* [PROBLEM TO WORK ON]: Retype exactly what appears below from the line containing "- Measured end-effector" down to the line containing "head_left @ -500", keeping both end lines. Do not include pictures.
BEGIN EXERCISE DATA
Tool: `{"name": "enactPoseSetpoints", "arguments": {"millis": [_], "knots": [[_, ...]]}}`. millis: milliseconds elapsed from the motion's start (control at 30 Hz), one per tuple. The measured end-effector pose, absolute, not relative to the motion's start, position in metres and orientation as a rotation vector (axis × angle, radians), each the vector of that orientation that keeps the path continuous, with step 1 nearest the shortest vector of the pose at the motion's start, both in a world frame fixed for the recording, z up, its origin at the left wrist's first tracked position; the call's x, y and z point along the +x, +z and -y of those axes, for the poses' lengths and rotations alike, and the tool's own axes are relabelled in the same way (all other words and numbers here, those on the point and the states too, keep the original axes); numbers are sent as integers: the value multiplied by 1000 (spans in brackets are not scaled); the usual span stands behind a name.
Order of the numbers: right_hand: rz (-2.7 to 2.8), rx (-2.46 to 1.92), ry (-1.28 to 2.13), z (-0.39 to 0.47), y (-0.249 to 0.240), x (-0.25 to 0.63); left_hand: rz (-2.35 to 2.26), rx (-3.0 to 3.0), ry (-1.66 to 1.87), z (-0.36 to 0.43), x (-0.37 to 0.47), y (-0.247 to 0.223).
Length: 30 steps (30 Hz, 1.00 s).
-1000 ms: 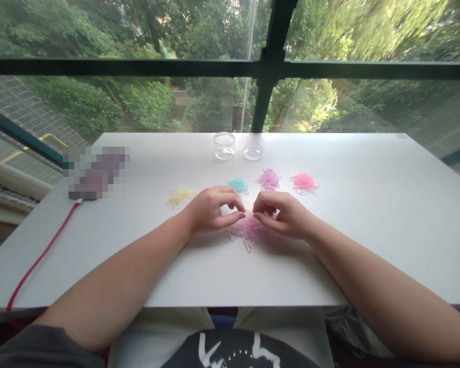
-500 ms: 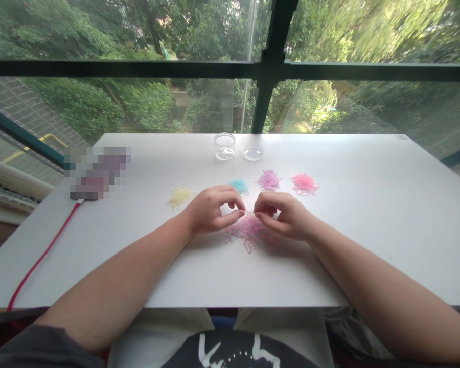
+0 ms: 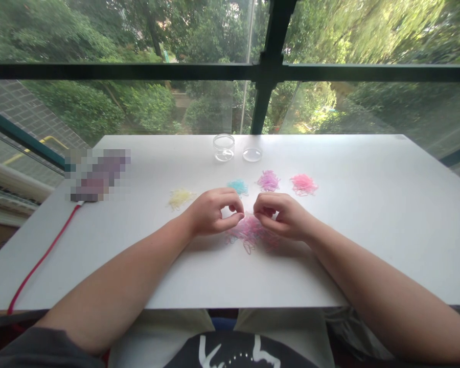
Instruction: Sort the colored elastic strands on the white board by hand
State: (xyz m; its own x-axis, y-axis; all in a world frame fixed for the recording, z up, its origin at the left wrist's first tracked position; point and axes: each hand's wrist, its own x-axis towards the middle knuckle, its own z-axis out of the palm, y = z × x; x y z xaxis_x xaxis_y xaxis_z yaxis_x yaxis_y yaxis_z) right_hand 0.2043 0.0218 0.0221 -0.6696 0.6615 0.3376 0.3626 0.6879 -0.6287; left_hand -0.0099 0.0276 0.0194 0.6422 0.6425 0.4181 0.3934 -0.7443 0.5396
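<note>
A mixed, mostly pink pile of thin bands (image 3: 249,232) lies on the white table between and below my hands. My left hand (image 3: 219,210) is pinched at the pile's left upper edge, thumb and forefinger together. Facing it, my right hand (image 3: 279,214) also pinches, a small gap away. Whatever either pinch holds is too small to make out. Behind the hands are a blue pile (image 3: 238,186), a purple pile (image 3: 268,180) and a bright pink pile (image 3: 304,184). To the left of my left hand lies a pale yellow pile (image 3: 180,198).
A clear round jar (image 3: 224,148) stands near the table's (image 3: 387,230) back edge, with a clear round lid (image 3: 252,154) to its right. At the left, a blurred-out object (image 3: 103,174) has a red cable (image 3: 46,258) running to the front edge. Windows rise behind.
The faint strand visible between my fingertips before no longer shows. Both hands keep nearly the same pose, and the view has shifted very slightly.
</note>
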Motion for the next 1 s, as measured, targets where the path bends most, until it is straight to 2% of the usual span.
{"name": "enactPoseSetpoints", "arguments": {"millis": [700, 1000], "knots": [[2151, -797, 729, -24, 22, 207, -818, 2418, 846, -26, -14, 25], [2053, -790, 748, -22, 22, 206, -722, 2267, 1122, -25, -21, 26]]}}
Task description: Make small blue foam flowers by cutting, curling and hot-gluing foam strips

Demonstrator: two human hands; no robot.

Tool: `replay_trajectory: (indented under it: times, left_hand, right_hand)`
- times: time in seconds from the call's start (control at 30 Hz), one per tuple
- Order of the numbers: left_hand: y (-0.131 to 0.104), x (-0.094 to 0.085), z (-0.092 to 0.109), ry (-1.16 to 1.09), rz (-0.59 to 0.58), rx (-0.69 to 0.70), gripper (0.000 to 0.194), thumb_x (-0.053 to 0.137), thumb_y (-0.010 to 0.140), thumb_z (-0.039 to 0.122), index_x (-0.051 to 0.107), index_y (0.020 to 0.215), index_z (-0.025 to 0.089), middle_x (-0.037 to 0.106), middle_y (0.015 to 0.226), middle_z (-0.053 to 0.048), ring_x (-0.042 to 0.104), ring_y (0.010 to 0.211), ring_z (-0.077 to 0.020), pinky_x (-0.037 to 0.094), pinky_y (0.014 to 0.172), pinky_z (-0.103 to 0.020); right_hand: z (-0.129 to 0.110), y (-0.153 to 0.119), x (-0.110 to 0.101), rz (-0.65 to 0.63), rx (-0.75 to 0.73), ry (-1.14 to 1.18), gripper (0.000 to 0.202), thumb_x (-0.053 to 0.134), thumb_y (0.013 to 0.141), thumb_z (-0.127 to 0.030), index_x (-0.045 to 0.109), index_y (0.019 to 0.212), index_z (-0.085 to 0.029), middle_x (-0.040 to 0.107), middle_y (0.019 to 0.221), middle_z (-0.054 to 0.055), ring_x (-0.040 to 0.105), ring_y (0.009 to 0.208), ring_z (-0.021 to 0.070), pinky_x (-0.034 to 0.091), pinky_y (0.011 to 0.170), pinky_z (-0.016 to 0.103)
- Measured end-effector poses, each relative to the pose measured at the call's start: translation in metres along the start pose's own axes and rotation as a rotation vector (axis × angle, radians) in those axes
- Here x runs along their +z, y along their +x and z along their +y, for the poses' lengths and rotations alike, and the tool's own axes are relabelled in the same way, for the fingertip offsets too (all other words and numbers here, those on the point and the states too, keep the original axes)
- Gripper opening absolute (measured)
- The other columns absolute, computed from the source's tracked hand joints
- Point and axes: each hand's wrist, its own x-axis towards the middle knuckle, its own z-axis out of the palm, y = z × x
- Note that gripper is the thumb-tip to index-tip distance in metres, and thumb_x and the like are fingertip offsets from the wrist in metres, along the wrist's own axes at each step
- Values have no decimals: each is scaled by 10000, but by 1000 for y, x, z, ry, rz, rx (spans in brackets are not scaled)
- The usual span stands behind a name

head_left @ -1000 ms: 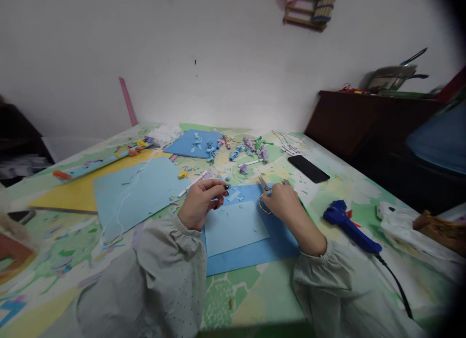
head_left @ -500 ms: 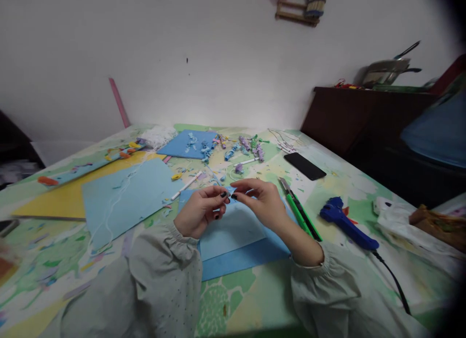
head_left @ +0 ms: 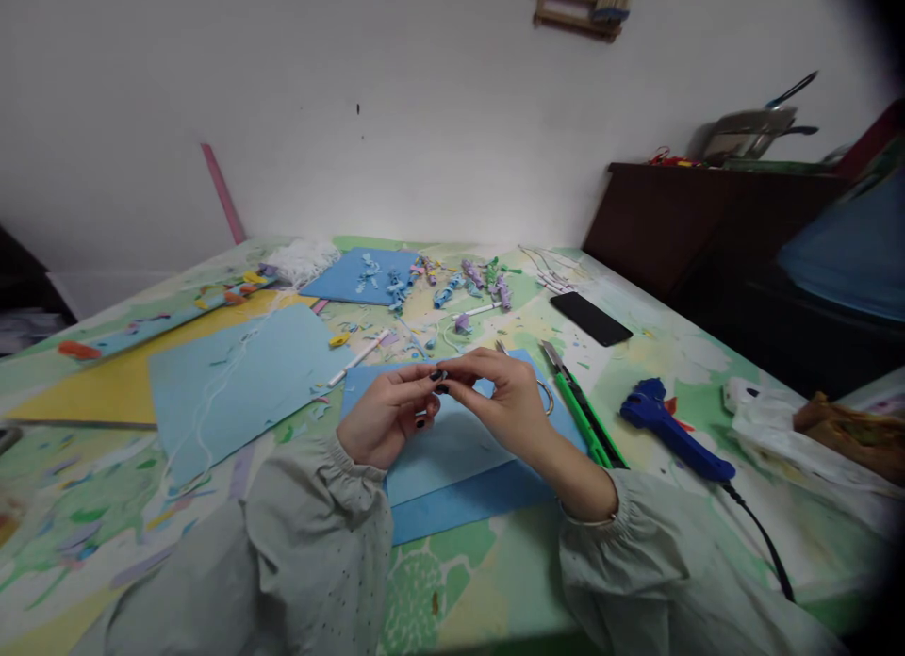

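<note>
Over light blue foam sheets, my left hand (head_left: 387, 413) and my right hand (head_left: 501, 394) meet fingertip to fingertip. Both are closed in a pinch around something tiny, mostly covered by the fingers and too small to name. Beneath them lies a pale blue sheet (head_left: 452, 458) on top of a deeper blue sheet (head_left: 467, 510). Partly hidden behind my right hand is what looks like a pair of scissors, its metal handle loop (head_left: 548, 398) showing. A green utility knife (head_left: 585, 413) lies just right of that hand, blade out.
A blue glue gun (head_left: 675, 432) with a cord and a black phone (head_left: 591, 318) lie to the right. Small curled paper or foam pieces (head_left: 449, 290) sit at the back. Leftward are a light blue sheet (head_left: 240, 383), a yellow sheet (head_left: 91, 392) and scattered scraps.
My right hand has shifted slightly left, its fingers closer over my left fingertips. The scissors' loop and tip now show beside it. The view has moved a little.
</note>
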Motion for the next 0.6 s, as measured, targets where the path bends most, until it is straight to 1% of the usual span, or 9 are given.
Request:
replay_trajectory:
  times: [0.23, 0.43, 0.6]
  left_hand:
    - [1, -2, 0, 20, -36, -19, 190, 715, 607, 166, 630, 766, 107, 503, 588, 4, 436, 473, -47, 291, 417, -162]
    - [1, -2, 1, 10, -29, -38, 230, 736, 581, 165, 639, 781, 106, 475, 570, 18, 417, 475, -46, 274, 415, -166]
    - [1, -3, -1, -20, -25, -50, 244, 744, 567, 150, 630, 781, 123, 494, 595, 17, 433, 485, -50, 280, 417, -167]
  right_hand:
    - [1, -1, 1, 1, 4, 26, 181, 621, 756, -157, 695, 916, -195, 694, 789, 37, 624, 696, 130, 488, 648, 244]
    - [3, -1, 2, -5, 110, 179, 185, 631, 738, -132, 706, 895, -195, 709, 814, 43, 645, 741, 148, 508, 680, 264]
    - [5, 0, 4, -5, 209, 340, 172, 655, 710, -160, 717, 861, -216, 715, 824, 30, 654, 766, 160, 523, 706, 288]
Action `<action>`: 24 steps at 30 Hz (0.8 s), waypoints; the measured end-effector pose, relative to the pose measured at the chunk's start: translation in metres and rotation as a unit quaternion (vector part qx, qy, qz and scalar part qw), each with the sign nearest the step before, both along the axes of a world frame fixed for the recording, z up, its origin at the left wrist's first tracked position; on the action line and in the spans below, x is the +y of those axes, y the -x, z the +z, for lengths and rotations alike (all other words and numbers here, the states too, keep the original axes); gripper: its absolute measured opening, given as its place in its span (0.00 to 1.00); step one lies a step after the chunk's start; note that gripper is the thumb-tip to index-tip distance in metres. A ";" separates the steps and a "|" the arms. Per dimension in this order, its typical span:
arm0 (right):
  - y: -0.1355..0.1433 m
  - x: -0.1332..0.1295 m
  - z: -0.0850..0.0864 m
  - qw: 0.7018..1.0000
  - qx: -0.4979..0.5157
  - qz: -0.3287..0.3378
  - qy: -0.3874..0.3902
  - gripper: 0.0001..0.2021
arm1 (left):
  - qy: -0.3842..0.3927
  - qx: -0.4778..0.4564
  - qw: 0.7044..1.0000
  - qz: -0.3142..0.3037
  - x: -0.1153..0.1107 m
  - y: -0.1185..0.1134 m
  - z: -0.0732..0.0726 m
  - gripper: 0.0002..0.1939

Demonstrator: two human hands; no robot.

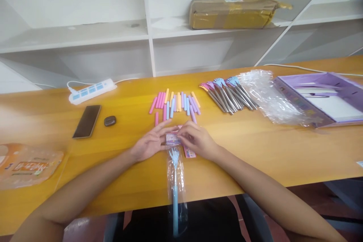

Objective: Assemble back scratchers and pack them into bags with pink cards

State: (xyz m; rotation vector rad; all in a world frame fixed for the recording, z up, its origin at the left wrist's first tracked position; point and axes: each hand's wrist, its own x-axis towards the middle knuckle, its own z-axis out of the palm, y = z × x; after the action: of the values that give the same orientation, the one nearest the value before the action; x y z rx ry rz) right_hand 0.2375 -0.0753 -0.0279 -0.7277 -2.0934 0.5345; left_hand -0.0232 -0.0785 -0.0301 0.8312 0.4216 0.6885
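A blue hand-shaped scratcher (175, 193) lies in a clear plastic sleeve across the table's front edge, its hand end pointing away from me. At the sleeve's top is a small pink and purple printed card (171, 139). My left hand (150, 141) is beside the card's left side, fingers stretched out and apart. My right hand (197, 140) has its thumb and fingers pinched together at the card's right side; what is between the fingertips is too small to tell. Another pink card (189, 152) lies partly under my right hand.
Beyond my hands lie several coloured tubes (176, 103). Several metal scratcher rods (231, 94), clear plastic sleeves (269, 96) and a purple box (326, 98) are at the right. A phone (86, 121), black mouse (110, 121), power strip (93, 91) and orange bag (31, 166) are left.
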 end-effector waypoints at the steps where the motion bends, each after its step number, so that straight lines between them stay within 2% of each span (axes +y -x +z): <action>1: 0.000 -0.001 0.000 1.000 -0.007 0.014 -0.004 0.03 | 0.002 0.018 1.000 0.000 -0.001 0.000 0.000 0.36; 7: 0.001 -0.003 0.000 0.997 -0.041 0.060 -0.012 0.04 | -0.027 0.115 0.993 -0.014 -0.006 -0.003 -0.006 0.25; 12: 0.003 -0.002 0.000 0.996 -0.034 0.083 -0.021 0.04 | -0.075 0.165 0.983 0.011 -0.008 -0.004 -0.012 0.22; 17: 0.004 -0.004 0.002 0.995 -0.039 0.089 -0.025 0.04 | -0.108 0.206 0.972 0.014 -0.008 -0.006 -0.010 0.24; 21: 0.003 -0.006 0.002 0.996 -0.049 0.066 -0.022 0.05 | -0.147 0.251 0.957 0.023 -0.008 -0.006 -0.006 0.24; 24: 0.004 -0.007 -0.002 0.998 -0.049 0.008 0.040 0.05 | -0.164 0.254 0.953 0.021 -0.009 -0.006 -0.005 0.23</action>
State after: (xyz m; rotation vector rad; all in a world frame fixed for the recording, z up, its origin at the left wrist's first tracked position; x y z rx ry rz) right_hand 0.2339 -0.0821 -0.0298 -0.7990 -2.1802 0.6057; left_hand -0.0167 -0.0872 -0.0351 1.3260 0.8026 0.5862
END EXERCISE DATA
* [TASK ANSWER]:
- Measured end-effector poses, each relative to the pose measured at the call's start: translation in metres along the start pose's own axes and rotation as a rotation vector (axis × angle, radians) in those axes
- Here x runs along their +z, y along their +x and z along their +y, for the poses' lengths and rotations alike, and the tool's own axes are relabelled in the same way, for the fingertip offsets too (all other words and numbers here, those on the point and the states too, keep the original axes)
- Gripper opening absolute (measured)
- The other columns absolute, computed from the source's tracked hand joints
- Point and axes: each hand's wrist, its own x-axis towards the middle knuckle, its own z-axis out of the palm, y = z × x
- Note that gripper is the thumb-tip to index-tip distance in metres, and thumb_x and the like are fingertip offsets from the wrist in metres, along the wrist's own axes at each step
- Values have no decimals: each is scaled by 10000, but by 1000 for y, x, z, ry, rz, rx (spans in brackets are not scaled)
- The usual span stands behind a name

head_left @ -1000 ms: 
head_left @ -500 ms: 

Nothing remains to add to the answer.